“Just keep your mouth shut, Mac, for once,” General Black said.
The aviation officer, a full colonel, appeared ten minutes later in a crisp fatigue uniform.
“What took you so long, Colonel?” Black asked.
“Sir, I was in a really rotten flight suit,” the aviation officer said.
“Try to remember for the future, Colonel,” Black said, “that when I send for you, it’s very likely that I have something on my mind more important than the cleanliness of your uniform.”
“Yes, sir.”
“Do you know Captain MacMillan?” Black asked.
“Yes, sir. I just met him. He was explaining the general’s rotary-wing requirements, sir.”
“Colonel, have you got any flying missions that don’t get any closer than, say, five miles to the MLR?” General Black asked.
“I don’t think I quite understand the question, sir.”
“Think about it,” General Black said, nastily.
“Yes, sir,” the aviation officer said; and then, having thought about it, said, “Yes, sir,” again. “We operate TWA, sir. Teeny-Weenie Airlines. We supply radio relay stations, and weather stations, and an outfit on the East Coast at Socho-Ri that supports a South Korean intelligence outfit.”
“The aircraft involved do not get closer to the line than five miles. Is that a correct statement?”
“Yes, sir.”
“Tell me about the outfit supporting the South Korean intelligence outfit,” General Black said. “How far are they from the line?”
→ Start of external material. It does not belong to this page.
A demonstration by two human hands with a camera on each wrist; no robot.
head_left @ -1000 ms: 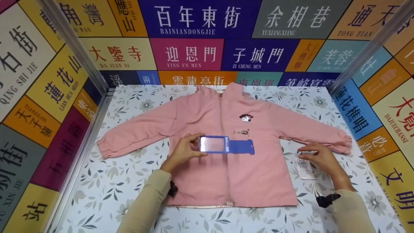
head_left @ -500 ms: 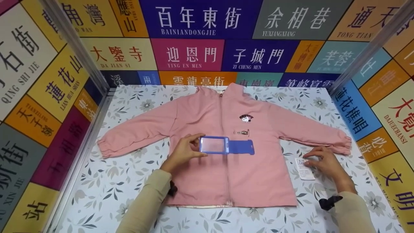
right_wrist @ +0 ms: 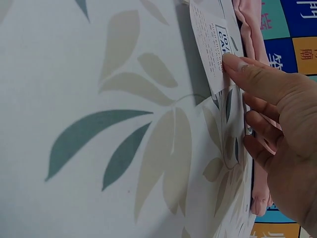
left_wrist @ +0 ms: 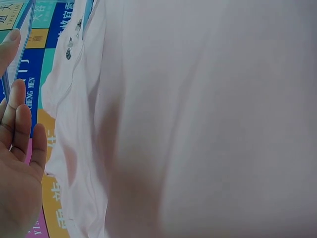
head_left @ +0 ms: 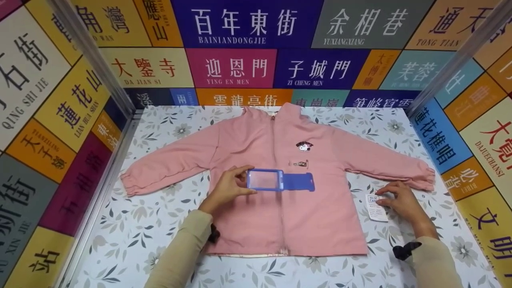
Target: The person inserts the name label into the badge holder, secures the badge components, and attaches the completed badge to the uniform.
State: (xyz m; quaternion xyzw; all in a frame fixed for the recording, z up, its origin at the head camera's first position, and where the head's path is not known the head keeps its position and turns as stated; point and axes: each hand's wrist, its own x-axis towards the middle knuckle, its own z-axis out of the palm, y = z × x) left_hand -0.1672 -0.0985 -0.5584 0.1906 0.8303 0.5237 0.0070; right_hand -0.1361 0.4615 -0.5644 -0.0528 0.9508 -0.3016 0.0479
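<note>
My left hand (head_left: 226, 187) grips the left end of a blue card holder (head_left: 264, 179) between thumb and fingers. The holder has a clear window, and its blue flap (head_left: 299, 181) lies folded out to the right, above the pink jacket (head_left: 320, 216). In the left wrist view, only an edge of the holder (left_wrist: 21, 54) shows by the thumb. To the right of the jacket, my right hand (head_left: 406, 202) pinches a small white printed card (head_left: 377, 211) at its upper right corner. The right wrist view shows the thumb on the face of the card (right_wrist: 210, 47), which stands tilted.
The jacket lies front up, zipped, with both sleeves spread out, on a white table cover (head_left: 120, 240) with a leaf print. A cartoon emblem (head_left: 304, 146) and a small metal clip (head_left: 301, 164) sit on its chest. Panels with printed signs (head_left: 232, 68) enclose the table's back and sides.
My right hand has drawn slightly back to the right, its fingertips now at the card's corner, and the card has shifted slightly. My left hand and the card holder have stayed in place.
</note>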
“About ten miles south of it, sir.”
“And is there any reason MacMillan couldn’t stay with them?”
“No, sir. They’re right in with a radio relay station. One of ours, I mean.”
“OK, Mac,” General Black said. “Here it is. You quarter yourself with the Americans over on the coast. You occupy your time flying back and forth between here and there, never getting any closer to the line than five miles, thereby freeing one of the colonel’s pilots and permitting me to assure those who are worried about your health that you are in no danger whatever.”
“General, what about my aerial cavalry?” MacMillan protested.
“Take it or leave it, Mac,” General Black said. “You either fly these supply missions for the colonel here, or you pass out hors d’oeuvres in the White House.”
“I’ll stay here, sir,” MacMillan said.
“I’ll have your ass if I find you’ve flown anything, anywhere, that the colonel hasn’t told you to fly, and I’ll have the colonel’s ass if you do and he doesn’t tell me. Have I made myself quite clear, gentlemen?”
“Yes, sir,” MacMillan and the aviation officer said in unison.
“Colonel,” Black said to the adjutant general, “send the following TWX to the Deputy Chief of Staff for Personnel, Headquarters, Department of the Army: ‘Captain Rudolph G. MacMillan has been assigned essential noncombatant duties.’”
“Sir, you can’t do that,” the adjutant general said.
“I beg your pardon?” General Black said, as if he didn’t believe that he had heard correctly.
“The regulation…I read it before I brought this to your attention, General…is quite clear. MacMillan’s remaining here would be in clear violation of the regulation.”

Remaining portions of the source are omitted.